## Problem
Print the listing below again from the line that contains "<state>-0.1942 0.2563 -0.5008" onward, keeping every line exact and leaving out the lines before it.

## Recorded information
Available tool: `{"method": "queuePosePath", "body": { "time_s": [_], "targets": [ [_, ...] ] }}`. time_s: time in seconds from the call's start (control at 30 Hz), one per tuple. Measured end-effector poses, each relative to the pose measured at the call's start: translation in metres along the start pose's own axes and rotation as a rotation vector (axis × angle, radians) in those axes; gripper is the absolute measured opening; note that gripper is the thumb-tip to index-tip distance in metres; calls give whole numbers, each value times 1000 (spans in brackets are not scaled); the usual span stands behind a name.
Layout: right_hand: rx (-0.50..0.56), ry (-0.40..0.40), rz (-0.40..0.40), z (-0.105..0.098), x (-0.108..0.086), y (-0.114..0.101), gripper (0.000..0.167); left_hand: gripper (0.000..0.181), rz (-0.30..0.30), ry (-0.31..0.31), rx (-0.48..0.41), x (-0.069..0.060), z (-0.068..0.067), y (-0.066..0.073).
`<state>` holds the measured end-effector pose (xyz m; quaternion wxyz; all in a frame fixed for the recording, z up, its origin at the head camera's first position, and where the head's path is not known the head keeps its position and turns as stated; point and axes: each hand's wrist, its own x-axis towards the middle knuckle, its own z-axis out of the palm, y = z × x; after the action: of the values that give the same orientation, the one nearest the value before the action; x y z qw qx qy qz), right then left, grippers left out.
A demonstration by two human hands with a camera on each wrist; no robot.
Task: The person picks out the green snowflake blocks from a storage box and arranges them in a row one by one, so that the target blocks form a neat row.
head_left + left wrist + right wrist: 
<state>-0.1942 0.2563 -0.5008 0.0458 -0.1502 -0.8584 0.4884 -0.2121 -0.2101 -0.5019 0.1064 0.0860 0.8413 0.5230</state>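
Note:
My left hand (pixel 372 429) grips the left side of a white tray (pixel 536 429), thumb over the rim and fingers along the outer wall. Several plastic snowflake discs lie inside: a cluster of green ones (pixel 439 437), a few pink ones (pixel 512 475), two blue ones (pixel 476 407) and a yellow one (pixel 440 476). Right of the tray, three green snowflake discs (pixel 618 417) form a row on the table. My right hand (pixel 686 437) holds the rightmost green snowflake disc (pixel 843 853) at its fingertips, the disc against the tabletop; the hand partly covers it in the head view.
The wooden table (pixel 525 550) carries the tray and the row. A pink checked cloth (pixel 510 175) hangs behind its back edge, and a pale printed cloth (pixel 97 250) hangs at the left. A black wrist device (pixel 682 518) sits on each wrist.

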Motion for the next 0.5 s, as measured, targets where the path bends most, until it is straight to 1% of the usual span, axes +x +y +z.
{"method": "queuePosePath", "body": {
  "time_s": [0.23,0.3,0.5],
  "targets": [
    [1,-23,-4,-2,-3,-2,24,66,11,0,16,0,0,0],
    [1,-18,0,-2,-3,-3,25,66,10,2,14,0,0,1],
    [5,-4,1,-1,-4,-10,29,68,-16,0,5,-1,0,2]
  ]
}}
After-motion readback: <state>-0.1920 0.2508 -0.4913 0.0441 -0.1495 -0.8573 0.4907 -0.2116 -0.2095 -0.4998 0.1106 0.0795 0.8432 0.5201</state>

## Solution to the exercise
<state>-0.1942 0.2563 -0.5008 0.0458 -0.1502 -0.8584 0.4884 -0.2121 -0.2101 -0.5019 0.1064 0.0860 0.8413 0.5230</state>
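Note:
My left hand (pixel 372 429) grips the left side of a white tray (pixel 536 429), thumb over the rim and fingers along the outer wall. Several plastic snowflake discs lie inside: a cluster of green ones (pixel 439 437), a few pink ones (pixel 512 475), two blue ones (pixel 476 407) and a yellow one (pixel 440 476). Right of the tray, three green snowflake discs (pixel 618 417) form a row on the table. My right hand (pixel 686 437) holds the rightmost green snowflake disc (pixel 843 853) at its fingertips, the disc against the tabletop; the hand partly covers it in the head view.
The wooden table (pixel 525 550) carries the tray and the row. A pink checked cloth (pixel 510 175) hangs behind its back edge, and a pale printed cloth (pixel 97 250) hangs at the left. A black wrist device (pixel 682 518) sits on each wrist.
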
Motion for the next 0.5 s, as measured, targets where the path bends most, until it is straight to 1% of the usual span, axes +x +y +z.
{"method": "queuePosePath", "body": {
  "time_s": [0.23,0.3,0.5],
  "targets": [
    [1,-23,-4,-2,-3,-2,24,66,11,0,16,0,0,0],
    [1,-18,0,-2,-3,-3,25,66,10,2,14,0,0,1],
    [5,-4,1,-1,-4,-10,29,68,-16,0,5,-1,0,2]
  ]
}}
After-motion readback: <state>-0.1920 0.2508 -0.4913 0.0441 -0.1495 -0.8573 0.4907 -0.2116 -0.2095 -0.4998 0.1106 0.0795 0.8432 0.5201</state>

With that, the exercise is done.